I don’t like the Victorian Age that much
Oh, I’ve tried to like it. I had an older sibling who was infatuated with Victorian decor, china, and 1980s Victorian revival fashions. I liked them from an aesthetic viewpoint. They were pretty and feminine and nostalgic. For a while all the blouses I wore had to be cotton or linen, and ironed by hand with starch or sizing. I liked flouncy, flowing skirts and delicate jewelry, too. But, they really didn’t fit my lifestyle, which was all about activity and getting dirty. I didn’t like feeling like a shy virginal flower either. My nature is more direct. They didn’t fit with who I was. I can admire the delicacy and prettiness of a china tea service, but even for home decor it doesn’t fit me. I like the bold, natural colors of Mexico and things that look handmade. I like natural wood and nature motifs and real leather. It’s something that says home to me.

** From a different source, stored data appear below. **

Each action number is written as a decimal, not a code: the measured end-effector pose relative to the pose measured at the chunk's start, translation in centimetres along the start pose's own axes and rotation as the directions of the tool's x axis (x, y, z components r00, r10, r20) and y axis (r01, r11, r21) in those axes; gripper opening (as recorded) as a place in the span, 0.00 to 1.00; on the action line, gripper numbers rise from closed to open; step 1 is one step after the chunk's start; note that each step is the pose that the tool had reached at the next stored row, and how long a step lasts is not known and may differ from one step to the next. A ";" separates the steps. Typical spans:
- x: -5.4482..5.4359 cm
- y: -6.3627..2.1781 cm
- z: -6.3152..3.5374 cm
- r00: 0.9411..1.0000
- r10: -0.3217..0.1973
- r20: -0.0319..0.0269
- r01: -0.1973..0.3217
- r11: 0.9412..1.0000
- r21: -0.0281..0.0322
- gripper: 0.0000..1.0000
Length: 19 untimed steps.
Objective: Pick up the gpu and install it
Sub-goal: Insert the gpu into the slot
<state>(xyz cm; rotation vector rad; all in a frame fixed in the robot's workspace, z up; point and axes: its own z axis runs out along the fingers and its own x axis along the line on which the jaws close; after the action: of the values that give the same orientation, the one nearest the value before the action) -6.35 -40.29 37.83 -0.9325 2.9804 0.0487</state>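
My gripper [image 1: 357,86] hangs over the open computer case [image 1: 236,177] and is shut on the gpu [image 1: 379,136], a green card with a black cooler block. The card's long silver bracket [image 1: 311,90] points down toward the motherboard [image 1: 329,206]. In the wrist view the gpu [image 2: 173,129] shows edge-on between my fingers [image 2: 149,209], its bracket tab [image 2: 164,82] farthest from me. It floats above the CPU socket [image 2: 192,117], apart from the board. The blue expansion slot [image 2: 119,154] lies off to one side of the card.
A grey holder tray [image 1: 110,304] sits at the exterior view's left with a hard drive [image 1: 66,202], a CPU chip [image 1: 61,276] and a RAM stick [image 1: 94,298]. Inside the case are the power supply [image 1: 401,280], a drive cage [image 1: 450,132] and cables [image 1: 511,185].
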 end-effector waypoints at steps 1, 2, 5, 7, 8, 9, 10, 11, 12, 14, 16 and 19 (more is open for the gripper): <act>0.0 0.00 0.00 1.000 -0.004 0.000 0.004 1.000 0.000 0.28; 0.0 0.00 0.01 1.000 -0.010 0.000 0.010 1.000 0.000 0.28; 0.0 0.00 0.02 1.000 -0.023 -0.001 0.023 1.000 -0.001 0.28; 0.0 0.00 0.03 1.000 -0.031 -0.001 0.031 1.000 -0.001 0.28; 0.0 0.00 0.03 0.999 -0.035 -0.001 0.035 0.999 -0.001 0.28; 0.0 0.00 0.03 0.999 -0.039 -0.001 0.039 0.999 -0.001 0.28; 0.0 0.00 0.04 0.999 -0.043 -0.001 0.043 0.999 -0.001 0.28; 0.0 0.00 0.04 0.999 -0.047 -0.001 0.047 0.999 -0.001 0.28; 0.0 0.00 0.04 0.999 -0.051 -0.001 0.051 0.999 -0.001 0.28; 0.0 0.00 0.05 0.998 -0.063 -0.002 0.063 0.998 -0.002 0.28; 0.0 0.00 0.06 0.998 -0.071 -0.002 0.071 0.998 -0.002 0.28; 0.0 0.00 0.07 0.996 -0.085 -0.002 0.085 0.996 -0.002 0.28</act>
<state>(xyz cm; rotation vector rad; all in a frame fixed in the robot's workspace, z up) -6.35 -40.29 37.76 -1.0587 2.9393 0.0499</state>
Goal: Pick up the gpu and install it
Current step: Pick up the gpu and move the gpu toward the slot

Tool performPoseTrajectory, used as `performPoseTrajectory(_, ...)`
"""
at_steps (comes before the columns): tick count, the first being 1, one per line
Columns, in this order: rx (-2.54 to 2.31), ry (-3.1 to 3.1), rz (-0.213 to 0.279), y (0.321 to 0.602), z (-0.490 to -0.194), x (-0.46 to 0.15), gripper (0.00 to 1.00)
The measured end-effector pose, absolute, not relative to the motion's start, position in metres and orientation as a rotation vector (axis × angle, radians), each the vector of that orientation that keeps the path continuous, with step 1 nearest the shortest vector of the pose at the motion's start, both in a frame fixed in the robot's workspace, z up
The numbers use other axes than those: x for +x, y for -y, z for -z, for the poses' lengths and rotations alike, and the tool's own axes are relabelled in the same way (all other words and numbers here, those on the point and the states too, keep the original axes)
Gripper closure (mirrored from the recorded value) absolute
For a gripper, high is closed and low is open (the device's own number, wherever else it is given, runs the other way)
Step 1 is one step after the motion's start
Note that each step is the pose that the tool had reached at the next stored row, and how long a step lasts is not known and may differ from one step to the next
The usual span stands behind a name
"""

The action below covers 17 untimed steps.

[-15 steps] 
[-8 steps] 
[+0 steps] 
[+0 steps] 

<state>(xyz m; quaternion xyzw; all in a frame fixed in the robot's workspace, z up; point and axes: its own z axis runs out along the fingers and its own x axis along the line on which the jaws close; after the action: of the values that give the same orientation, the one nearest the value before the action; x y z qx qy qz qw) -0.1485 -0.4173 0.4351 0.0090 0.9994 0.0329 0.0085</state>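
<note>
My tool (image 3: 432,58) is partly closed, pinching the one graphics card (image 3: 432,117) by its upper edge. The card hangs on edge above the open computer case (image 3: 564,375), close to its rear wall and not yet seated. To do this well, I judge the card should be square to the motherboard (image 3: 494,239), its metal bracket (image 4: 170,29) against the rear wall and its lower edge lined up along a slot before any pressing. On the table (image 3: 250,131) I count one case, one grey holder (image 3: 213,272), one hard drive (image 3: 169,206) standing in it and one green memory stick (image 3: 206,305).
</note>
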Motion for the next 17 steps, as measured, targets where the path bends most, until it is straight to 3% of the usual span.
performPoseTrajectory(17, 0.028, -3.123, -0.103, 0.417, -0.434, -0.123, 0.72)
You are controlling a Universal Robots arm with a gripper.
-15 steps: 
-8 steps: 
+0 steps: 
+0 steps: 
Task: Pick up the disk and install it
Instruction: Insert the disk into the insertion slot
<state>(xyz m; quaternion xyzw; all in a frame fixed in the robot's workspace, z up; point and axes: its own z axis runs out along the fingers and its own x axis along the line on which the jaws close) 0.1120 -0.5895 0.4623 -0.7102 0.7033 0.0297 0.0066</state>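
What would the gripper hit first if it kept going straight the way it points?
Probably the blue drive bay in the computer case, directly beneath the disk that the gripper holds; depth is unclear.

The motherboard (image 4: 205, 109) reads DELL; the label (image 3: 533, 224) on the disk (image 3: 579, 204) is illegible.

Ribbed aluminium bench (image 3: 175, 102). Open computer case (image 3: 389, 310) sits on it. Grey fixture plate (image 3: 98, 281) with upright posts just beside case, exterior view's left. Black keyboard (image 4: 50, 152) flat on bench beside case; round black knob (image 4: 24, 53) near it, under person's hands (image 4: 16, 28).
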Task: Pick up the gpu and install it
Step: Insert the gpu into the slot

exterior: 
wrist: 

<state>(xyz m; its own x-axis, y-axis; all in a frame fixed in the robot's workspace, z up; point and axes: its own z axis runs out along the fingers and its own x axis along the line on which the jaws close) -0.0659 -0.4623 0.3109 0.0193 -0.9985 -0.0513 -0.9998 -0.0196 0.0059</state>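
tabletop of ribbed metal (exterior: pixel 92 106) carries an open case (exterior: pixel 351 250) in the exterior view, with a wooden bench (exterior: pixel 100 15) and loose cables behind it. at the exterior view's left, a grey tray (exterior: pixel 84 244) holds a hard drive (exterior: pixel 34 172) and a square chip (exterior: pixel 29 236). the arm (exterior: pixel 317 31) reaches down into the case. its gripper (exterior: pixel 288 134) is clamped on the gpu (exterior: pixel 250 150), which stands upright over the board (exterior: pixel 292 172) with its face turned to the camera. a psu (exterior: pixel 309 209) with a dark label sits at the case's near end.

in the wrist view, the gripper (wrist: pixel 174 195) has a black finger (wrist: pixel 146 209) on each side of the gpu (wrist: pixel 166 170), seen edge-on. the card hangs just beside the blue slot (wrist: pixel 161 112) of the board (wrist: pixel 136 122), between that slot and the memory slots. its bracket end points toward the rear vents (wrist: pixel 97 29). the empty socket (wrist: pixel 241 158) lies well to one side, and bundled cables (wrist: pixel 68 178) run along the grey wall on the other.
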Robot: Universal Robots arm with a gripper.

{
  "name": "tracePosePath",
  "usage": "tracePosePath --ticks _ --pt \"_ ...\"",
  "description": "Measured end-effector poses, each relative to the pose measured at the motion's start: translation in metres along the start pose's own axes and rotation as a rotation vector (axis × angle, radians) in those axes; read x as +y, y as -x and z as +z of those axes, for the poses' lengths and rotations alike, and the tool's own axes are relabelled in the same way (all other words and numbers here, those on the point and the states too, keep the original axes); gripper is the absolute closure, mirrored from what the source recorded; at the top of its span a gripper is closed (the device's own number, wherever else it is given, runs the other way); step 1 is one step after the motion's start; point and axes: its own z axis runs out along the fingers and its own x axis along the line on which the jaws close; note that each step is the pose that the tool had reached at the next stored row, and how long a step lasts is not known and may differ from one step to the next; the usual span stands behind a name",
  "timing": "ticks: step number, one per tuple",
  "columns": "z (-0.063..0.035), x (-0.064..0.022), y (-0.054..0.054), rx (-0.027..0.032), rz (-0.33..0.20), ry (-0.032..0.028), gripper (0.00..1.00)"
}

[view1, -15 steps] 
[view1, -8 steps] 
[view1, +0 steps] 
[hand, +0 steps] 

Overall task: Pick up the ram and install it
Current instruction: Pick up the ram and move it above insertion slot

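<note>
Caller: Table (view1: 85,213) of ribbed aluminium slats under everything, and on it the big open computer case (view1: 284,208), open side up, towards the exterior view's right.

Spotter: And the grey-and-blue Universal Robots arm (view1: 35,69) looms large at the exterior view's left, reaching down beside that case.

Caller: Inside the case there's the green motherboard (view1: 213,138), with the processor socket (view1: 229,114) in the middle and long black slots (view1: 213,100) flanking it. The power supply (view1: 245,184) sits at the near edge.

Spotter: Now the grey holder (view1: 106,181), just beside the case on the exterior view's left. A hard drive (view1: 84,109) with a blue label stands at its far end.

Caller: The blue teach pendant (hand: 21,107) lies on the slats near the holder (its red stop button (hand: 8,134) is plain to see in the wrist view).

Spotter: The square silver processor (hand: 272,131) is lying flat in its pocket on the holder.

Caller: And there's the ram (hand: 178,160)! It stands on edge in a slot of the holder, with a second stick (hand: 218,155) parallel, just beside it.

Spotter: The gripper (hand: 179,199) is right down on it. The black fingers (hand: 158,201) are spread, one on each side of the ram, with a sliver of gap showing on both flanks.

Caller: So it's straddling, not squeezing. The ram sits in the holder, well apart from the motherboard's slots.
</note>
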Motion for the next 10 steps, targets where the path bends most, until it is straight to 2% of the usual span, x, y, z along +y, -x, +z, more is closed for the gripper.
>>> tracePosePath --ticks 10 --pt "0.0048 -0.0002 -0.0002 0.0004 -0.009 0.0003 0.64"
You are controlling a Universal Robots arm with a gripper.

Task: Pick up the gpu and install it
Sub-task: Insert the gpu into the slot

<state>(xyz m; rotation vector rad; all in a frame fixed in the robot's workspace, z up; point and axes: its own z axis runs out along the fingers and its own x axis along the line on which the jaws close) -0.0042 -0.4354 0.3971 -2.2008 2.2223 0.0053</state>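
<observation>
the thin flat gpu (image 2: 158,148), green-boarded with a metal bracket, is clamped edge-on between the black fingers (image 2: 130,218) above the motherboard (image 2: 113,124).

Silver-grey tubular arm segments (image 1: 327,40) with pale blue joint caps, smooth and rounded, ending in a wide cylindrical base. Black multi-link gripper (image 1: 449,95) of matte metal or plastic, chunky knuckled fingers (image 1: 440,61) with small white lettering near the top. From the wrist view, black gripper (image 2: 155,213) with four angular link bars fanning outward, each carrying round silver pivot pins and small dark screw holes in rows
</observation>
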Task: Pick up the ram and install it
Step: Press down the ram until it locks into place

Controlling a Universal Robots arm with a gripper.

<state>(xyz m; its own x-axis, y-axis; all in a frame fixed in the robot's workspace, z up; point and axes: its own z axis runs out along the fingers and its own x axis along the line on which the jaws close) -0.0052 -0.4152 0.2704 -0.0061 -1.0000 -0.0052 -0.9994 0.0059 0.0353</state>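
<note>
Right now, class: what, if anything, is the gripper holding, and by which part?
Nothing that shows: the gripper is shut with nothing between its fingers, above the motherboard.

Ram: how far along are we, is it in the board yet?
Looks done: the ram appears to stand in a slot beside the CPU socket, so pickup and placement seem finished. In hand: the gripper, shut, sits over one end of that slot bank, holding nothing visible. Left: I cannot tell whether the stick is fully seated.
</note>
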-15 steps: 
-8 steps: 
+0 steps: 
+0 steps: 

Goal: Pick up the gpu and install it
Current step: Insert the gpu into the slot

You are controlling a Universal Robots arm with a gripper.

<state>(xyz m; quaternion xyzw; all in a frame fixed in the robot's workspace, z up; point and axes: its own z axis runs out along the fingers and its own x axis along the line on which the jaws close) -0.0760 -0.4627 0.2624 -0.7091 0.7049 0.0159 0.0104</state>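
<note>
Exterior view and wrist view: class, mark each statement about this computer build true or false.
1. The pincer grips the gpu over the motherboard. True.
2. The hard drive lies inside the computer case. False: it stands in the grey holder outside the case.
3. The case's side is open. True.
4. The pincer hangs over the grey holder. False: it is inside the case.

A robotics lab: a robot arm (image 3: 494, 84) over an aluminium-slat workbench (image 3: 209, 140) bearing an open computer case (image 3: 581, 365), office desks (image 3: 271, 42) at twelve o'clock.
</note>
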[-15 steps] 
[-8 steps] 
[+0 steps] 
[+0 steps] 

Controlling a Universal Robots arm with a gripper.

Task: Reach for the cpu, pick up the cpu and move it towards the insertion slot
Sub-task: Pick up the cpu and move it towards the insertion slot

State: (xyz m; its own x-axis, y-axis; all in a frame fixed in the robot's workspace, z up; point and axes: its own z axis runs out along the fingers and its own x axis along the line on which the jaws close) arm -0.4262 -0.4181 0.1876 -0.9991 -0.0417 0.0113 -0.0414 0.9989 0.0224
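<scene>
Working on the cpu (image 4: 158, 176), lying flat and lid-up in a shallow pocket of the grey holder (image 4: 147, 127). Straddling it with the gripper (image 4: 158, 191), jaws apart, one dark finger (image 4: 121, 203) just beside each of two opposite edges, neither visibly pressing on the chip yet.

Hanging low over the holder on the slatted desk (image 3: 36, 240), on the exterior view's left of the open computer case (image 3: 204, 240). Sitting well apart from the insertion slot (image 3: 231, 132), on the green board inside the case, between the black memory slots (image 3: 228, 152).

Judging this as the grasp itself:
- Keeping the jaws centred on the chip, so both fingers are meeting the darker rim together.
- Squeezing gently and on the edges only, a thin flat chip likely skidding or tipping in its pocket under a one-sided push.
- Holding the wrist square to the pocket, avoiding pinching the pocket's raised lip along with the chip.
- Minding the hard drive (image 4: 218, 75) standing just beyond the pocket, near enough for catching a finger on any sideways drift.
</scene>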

Actual Victorian women’s fashions, the kind you’d see in a museum, bring to mind psychic and physical pain. I’ll never forget a passage from one of the Little House on the Prairie books where Laura is annoyed with her goody-goody older sister Mary because Mary sleeps in a corset and Laura can’t, because she likes to be able to breathe. Now, I know there are corset revisionists out there who say corseting isn’t really all that bad, you just have to get one that’s properly fitted, yadda yadda yadda. But the truth is, they were made to keep upper and middle-class women inactive and on display. Working women, like these lady’s servants, used corsets to support their bosoms but did not lace themselves so tight they could not work. Tiny waists indicated that a wife or daughter need not lift a finger. That was for the peons.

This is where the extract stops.